Possible limitations

  • The abstract does not address the generalizability of results to real-world tasks or the potential for error in more complex scenarios.
  • Not stated in the abstract.

Abstract

arXiv:2605.03227v2 Announce Type: replace Abstract: Large Language Models (LLMs) have demonstrated strong capabilities in natural language understanding and reasoning. However, their ability to perform exact, deterministic computation remains unclear. In this work, we systematically evaluate multiple prompting strategies, including Chain-of-Thought (CoT), Least-to-Most decomposition, Program-of-Thought (PoT), and Self-Consistency (SC), on tasks requiring precise and error-free outputs, including binary counting, longest substring detection, and arithmetic evaluation. To support this study, we introduce a synthetic dataset with diverse natural language instructions, enabling controlled evaluation of exact computation across multiple task types. Our results show that standard prompting methods achieve only moderate accuracy on sequence-based tasks. CoT provides limited improvement, while Least-to-Most suffers from error accumulation.

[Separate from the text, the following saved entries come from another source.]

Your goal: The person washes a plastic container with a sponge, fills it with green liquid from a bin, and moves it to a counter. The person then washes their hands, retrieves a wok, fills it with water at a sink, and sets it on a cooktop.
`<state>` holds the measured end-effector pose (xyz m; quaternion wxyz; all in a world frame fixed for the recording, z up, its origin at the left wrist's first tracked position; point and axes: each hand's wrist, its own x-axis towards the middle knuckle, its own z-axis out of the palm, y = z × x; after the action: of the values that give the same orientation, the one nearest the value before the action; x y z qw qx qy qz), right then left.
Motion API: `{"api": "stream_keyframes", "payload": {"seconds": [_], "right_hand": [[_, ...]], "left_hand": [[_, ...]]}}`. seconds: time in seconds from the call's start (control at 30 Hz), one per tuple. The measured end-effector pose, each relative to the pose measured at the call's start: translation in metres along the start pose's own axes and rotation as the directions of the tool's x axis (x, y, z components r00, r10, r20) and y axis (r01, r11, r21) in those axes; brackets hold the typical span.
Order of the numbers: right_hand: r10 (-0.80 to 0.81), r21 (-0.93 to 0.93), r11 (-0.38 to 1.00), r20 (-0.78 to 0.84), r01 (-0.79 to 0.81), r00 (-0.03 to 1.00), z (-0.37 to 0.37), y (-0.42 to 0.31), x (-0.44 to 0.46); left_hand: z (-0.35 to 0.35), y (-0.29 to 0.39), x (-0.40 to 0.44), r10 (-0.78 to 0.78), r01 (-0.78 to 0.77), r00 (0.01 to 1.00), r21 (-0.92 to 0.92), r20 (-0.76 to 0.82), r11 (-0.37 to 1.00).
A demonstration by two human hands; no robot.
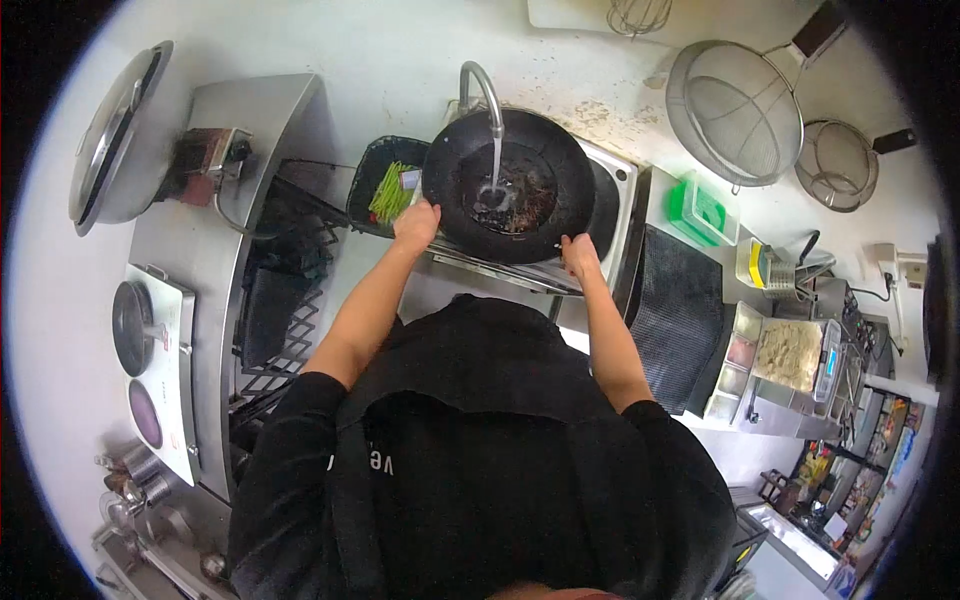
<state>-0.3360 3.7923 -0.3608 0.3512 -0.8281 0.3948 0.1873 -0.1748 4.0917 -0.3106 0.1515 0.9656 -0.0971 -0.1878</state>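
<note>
A large black wok (570, 165) is held over the sink (625, 205), with water running into it from the curved metal faucet (482, 78). Water and dark residue show in its bottom. My left hand (417, 222) is closed on the wok's left edge. On the opposite side, my right hand (579, 255) grips the wok near its lower right rim. Just left of the wok is a black basket (362, 190) of green vegetables (391, 193).
Strainers (735, 115) hang on the wall at the upper right. A green container (703, 209) and a black ribbed mat (678, 305) lie right of the sink. Metal shelving (215, 240) with pans stands at the left.
</note>
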Motion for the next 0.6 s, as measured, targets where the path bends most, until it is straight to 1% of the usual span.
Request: {"api": "stream_keyframes", "payload": {"seconds": [0.03, 0.07, 0.13, 0.2, 0.23, 0.27, 0.33, 0.37, 0.5, 0.57, 0.6], "right_hand": [[-0.024, -0.007, 1.0, -0.009, 0.024, 1.0, 0.005, 0.008, 0.008], [-0.096, -0.058, 0.994, -0.122, 0.089, 0.988, 0.014, 0.014, 0.015], [-0.157, -0.111, 0.985, -0.243, 0.133, 0.957, 0.022, 0.024, 0.026], [-0.167, -0.114, 0.983, -0.251, 0.142, 0.953, 0.026, 0.027, 0.03], [-0.164, -0.113, 0.984, -0.258, 0.139, 0.952, 0.026, 0.027, 0.029], [-0.161, -0.113, 0.984, -0.264, 0.135, 0.951, 0.026, 0.026, 0.029], [-0.134, -0.06, 0.991, -0.239, 0.123, 0.962, 0.017, 0.015, 0.013], [-0.129, -0.073, 0.99, -0.198, 0.117, 0.972, 0.005, 0.0, -0.005], [-0.118, -0.063, 0.992, -0.187, 0.108, 0.975, 0.006, 0.004, 0.001], [0.047, 0.059, 0.997, 0.03, -0.049, 0.998, -0.011, -0.013, -0.017], [0.037, 0.056, 0.998, 0.035, -0.039, 0.999, -0.009, -0.014, -0.017]], "left_hand": [[0.001, 0.0, 0.0, 0.009, -0.009, 1.0, 0.003, 0.005, 1.0], [0.002, -0.001, 0.001, 0.002, -0.002, 1.0, 0.001, 0.008, 1.0], [0.0, 0.0, 0.0, 0.013, -0.013, 1.0, 0.003, 0.017, 1.0], [-0.005, 0.003, -0.003, 0.005, -0.006, 1.0, 0.014, 0.029, 1.0], [0.003, -0.002, 0.001, 0.033, -0.033, 0.999, 0.009, -0.033, 0.999], [0.011, -0.007, 0.006, 0.05, -0.049, 0.998, 0.009, -0.029, 0.999], [0.016, -0.012, 0.01, 0.058, -0.057, 0.997, 0.007, -0.055, 0.998], [0.016, -0.012, 0.011, 0.046, -0.046, 0.998, 0.015, -0.038, 0.999], [0.012, -0.009, 0.008, 0.033, -0.032, 0.998, 0.028, -0.044, 0.999], [0.012, -0.01, 0.009, 0.052, -0.052, 0.998, 0.024, -0.034, 0.998], [0.009, -0.009, 0.006, 0.043, -0.042, 0.998, 0.024, -0.04, 0.999]]}}
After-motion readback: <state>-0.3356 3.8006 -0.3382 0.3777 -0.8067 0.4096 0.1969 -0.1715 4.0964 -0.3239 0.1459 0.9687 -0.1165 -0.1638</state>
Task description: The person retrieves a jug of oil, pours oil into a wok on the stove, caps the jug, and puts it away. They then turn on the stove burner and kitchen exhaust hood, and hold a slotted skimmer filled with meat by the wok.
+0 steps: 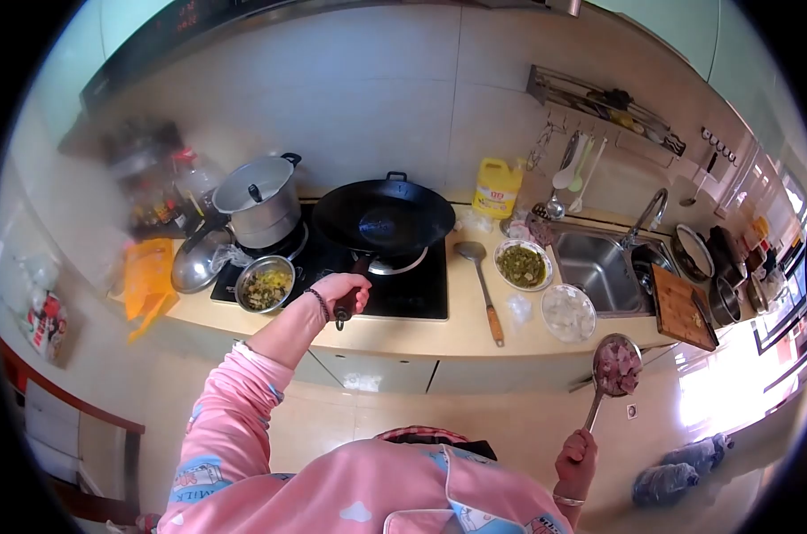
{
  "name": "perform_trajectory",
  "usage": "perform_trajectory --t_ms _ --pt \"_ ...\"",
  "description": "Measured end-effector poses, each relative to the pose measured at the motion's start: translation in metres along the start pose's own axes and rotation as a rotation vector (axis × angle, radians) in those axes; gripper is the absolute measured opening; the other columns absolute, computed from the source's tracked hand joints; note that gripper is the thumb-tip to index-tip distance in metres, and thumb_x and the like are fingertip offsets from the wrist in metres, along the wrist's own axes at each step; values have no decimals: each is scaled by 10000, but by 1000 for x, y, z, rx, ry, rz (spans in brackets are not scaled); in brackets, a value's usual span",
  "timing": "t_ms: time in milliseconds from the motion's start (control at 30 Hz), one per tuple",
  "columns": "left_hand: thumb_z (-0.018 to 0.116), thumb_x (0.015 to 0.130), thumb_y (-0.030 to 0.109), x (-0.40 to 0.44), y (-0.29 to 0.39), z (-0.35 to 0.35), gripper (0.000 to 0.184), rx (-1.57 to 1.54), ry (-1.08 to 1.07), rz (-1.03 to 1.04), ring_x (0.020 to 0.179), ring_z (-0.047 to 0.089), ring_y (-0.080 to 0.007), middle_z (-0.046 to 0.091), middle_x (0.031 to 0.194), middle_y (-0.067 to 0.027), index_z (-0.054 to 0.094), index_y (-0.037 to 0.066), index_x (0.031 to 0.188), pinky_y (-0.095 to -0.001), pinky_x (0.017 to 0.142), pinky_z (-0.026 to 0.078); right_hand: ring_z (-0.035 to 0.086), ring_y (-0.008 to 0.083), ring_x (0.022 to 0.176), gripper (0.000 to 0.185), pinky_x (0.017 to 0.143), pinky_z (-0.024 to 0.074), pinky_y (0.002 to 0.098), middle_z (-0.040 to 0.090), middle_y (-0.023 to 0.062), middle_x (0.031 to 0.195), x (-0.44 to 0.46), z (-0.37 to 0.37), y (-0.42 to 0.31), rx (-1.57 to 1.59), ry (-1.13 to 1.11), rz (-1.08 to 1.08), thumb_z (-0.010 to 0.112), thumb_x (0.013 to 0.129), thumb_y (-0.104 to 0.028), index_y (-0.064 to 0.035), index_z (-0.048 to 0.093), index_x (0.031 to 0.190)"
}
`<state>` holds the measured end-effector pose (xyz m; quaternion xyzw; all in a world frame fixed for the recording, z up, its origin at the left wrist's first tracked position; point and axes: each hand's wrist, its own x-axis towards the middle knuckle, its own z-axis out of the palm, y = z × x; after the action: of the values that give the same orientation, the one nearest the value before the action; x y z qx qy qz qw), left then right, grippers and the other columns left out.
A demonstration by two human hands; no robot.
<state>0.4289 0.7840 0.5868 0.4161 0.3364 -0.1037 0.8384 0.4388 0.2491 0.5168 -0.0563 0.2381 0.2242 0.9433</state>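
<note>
My left hand [346,292] is wrapped round the handle of a black wok [384,214], which is on the stove and looks dark and shiny inside. Out to the right, my right hand [577,458] grips the handle of a metal ladle [593,411]. Pieces of pinkish meat [618,363] fill its bowl, held in front of the counter edge. Left of the wok handle sits a metal bowl [246,299] of chopped yellow and green food. A spatula [480,283] with a wooden grip lies on the counter right of the stove.
A steel pot [259,209] stands behind the metal bowl. Right of the spatula are a plate of green food [523,265] and a white plate [568,313]. A yellow oil jug [496,188] stands by the wall. Beyond are the sink [593,271] and a cutting board [682,307] with a knife.
</note>
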Motion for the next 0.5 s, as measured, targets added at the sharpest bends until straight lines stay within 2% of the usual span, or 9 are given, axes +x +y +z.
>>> perform_trajectory --t_ms 67,167,233,300,500 --pt "530 812 65 0 0 2 164 16 10 22 464 457 -82 466 575 -5 430 74 682 -210 441 423 301 41 424 179 324 256 167 309 -46 551 2 4 0 -6 27 -15 432 906 -149 -52 448 757" --pt "526 812 60 0 -11 -1 170 99 65 69 464 462 -84 465 572 -10 430 69 672 -216 440 426 290 44 442 172 347 263 172 304 -42 563 3 10 2 -31 20 -7 428 901 -95 -60 402 735" --pt "530 809 63 0 -23 -4 186 174 117 163 459 473 -120 476 553 -35 466 41 636 -244 440 430 297 44 443 175 349 269 171 306 -44 564 6 6 -1 16 -33 74 429 901 -93 -63 398 731" --pt "537 806 107 5 -37 -11 209 196 135 216 445 493 -140 488 527 -51 485 38 616 -256 416 439 300 45 443 173 348 270 172 308 -45 564 6 11 1 0 -18 62 427 900 -92 -62 400 732" --pt "551 805 78 19 -70 -28 125 188 114 323 463 482 -103 487 593 -33 464 32 728 -241 415 426 302 44 439 175 336 264 172 303 -47 557 5 22 3 -96 51 26 420 900 -91 -65 400 728"
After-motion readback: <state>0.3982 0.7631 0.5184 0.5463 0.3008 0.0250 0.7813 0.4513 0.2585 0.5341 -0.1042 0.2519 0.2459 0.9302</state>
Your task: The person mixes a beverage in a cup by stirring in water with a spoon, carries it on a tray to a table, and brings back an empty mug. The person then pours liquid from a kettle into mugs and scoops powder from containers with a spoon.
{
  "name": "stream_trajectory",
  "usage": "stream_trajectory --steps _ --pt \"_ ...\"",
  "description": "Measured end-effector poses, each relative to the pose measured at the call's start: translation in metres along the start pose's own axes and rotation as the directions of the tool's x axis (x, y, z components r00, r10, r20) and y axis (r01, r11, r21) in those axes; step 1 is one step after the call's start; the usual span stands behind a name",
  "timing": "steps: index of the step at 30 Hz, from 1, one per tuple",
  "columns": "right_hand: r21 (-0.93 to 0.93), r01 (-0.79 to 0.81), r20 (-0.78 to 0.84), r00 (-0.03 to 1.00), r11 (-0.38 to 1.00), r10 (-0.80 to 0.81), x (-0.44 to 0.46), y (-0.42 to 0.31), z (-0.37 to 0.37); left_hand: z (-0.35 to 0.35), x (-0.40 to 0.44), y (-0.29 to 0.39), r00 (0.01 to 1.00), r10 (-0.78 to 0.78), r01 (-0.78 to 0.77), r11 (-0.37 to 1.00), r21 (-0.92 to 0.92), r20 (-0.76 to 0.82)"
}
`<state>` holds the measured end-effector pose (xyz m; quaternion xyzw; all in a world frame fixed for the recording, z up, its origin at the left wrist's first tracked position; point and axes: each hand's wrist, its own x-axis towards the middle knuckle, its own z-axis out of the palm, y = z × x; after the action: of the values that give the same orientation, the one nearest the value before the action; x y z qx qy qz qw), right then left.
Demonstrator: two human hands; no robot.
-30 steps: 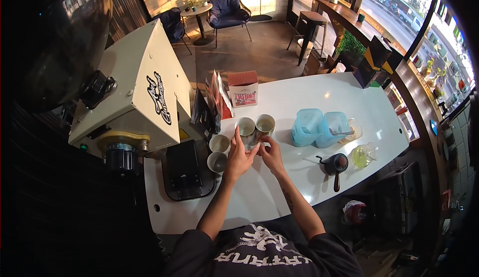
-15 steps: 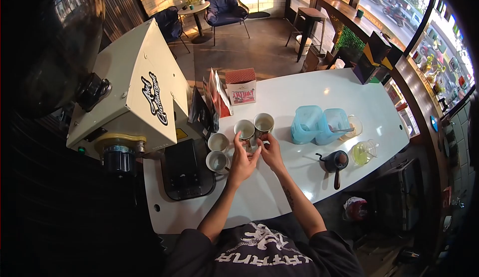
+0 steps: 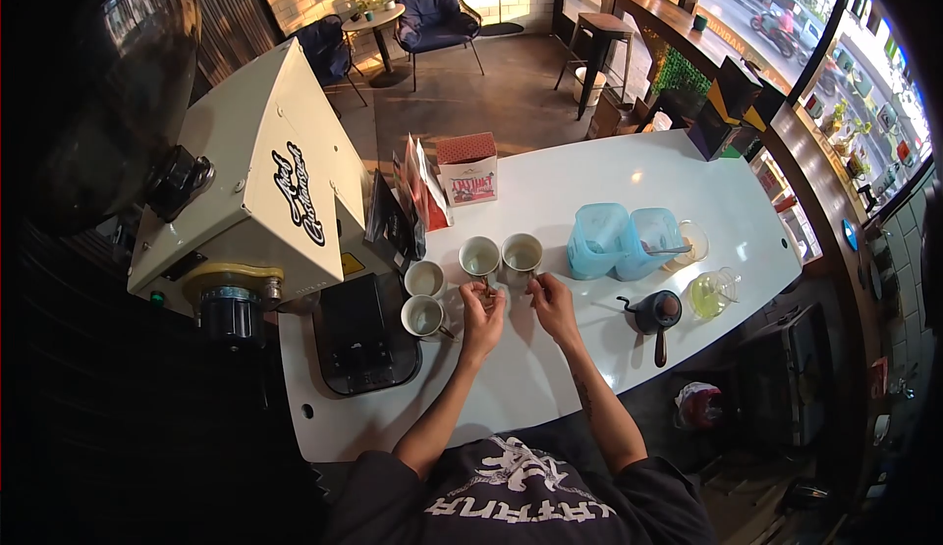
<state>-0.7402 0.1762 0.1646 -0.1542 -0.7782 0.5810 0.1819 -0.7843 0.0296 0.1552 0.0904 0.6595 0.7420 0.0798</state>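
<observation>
Two pale mugs stand upright side by side on the white counter (image 3: 580, 349). My left hand (image 3: 483, 319) has its fingers closed at the handle of the left mug (image 3: 478, 253). The handle of the right mug (image 3: 521, 248) is pinched in my right hand (image 3: 555, 307). Both mugs look nearly touching, with their handles toward me. Left of them stand two more cups, an upper cup (image 3: 424, 278) and a lower mug (image 3: 425, 317) whose handle points toward my left wrist. My fingertips partly hide both gripped handles.
A cream grinder (image 3: 265, 182) with a black tray (image 3: 359, 344) occupies the left side. Behind the mugs are coffee bags (image 3: 424, 187) and a red-topped box (image 3: 469, 172). To the right stand blue containers (image 3: 597, 241), a black kettle (image 3: 656, 312) and a glass server (image 3: 709, 295).
My hands have drawn apart and come nearer to me, the fingers now closed at the handles. The left mug has shifted slightly, and its handle now points toward me.
</observation>
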Motion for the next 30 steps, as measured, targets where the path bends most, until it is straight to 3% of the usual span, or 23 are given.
stream_trajectory --steps 3,13,18,25,30 --pt "-0.01 -0.032 0.016 0.999 0.999 0.032 -0.01 -0.002 -0.012 0.0 -0.008 0.018 0.996 -0.081 0.082 0.997 -0.001 0.037" --pt "-0.063 -0.138 0.052 0.989 0.988 0.141 -0.075 -0.019 -0.063 -0.01 -0.051 0.012 0.977 -0.087 0.068 0.992 0.105 0.194" --pt "-0.073 -0.141 -0.011 0.99 0.987 0.141 -0.106 -0.016 -0.078 -0.013 -0.076 0.008 0.947 -0.108 0.057 0.983 0.172 0.302" --pt "-0.119 -0.187 -0.011 0.982 0.975 0.187 -0.133 -0.026 -0.091 -0.017 -0.096 0.012 0.904 -0.199 0.109 0.963 0.246 0.378" --pt "-0.121 -0.175 -0.019 0.985 0.977 0.174 -0.137 -0.022 -0.089 -0.016 -0.103 0.023 0.874 -0.219 0.153 0.971 0.183 0.433"
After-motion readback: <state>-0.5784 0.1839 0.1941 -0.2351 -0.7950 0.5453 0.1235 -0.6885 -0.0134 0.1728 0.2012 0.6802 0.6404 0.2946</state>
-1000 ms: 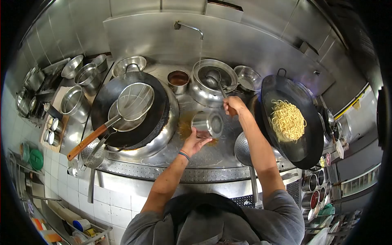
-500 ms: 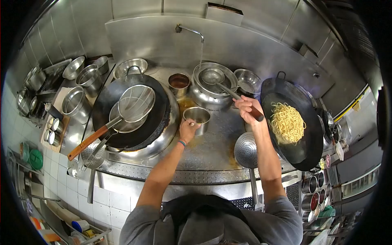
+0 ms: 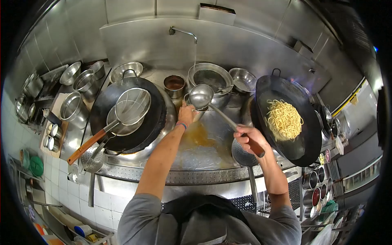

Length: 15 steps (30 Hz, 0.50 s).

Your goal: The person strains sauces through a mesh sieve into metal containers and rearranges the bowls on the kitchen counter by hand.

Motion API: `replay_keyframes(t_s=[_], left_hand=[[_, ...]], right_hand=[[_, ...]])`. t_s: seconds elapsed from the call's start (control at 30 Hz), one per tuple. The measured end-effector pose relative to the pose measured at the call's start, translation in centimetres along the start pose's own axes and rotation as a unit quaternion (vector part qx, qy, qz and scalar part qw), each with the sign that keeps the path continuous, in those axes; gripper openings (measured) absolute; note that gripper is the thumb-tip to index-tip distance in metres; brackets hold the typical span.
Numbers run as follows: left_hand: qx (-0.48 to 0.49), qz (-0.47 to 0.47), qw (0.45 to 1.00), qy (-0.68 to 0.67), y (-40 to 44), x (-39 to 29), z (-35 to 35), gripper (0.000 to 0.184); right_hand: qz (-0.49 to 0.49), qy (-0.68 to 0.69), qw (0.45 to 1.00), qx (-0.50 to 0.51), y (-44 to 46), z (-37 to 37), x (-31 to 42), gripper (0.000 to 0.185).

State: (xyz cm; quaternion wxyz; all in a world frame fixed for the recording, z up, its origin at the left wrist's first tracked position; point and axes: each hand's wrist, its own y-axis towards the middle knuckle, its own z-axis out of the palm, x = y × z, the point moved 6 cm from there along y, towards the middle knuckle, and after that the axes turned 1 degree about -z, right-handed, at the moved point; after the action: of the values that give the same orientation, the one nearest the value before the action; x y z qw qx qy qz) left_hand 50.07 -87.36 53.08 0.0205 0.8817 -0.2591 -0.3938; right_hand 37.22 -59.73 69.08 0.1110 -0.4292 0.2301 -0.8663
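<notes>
My right hand is wrapped around the handle of a metal ladle, whose bowl hangs over the middle of the counter. Under that bowl, a small steel pot is partly hidden by the ladle and by my left hand. The fingers of my left hand grip the pot's near left side. To the right, a dark wok holds a heap of yellow noodles. Behind the ladle, water runs from a tap into a wide steel basin.
A second wok on the left carries a wooden-handled wire strainer. One perforated skimmer rests beside my right forearm, another at the left edge. A pot of brown liquid stands by the basin. Flames show behind the right wok.
The ladle has come out of the basin toward me, above the small pot. My left hand has pushed the pot farther back, and a brownish wet patch shows where it stood.
</notes>
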Motion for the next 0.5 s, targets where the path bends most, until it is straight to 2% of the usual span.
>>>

In contrast, PoT achieves perfect accuracy by generating executable code and delegating computation to an external interpreter. Self-Consistency improves robustness through majority voting, but incurs substantial computational overhead. We further train a small domain-specific model (CodeT5-small) to generate executable programs, which achieves perfect accuracy on held-out synthetic test data across all tasks with minimal training cost. Overall, our findings suggest that LLMs may simulate reasoning patterns rather than reliably perform exact symbolic computation. For deterministic tasks, combining LLMs with external tools or using specialized models provides a more reliable and efficient solution.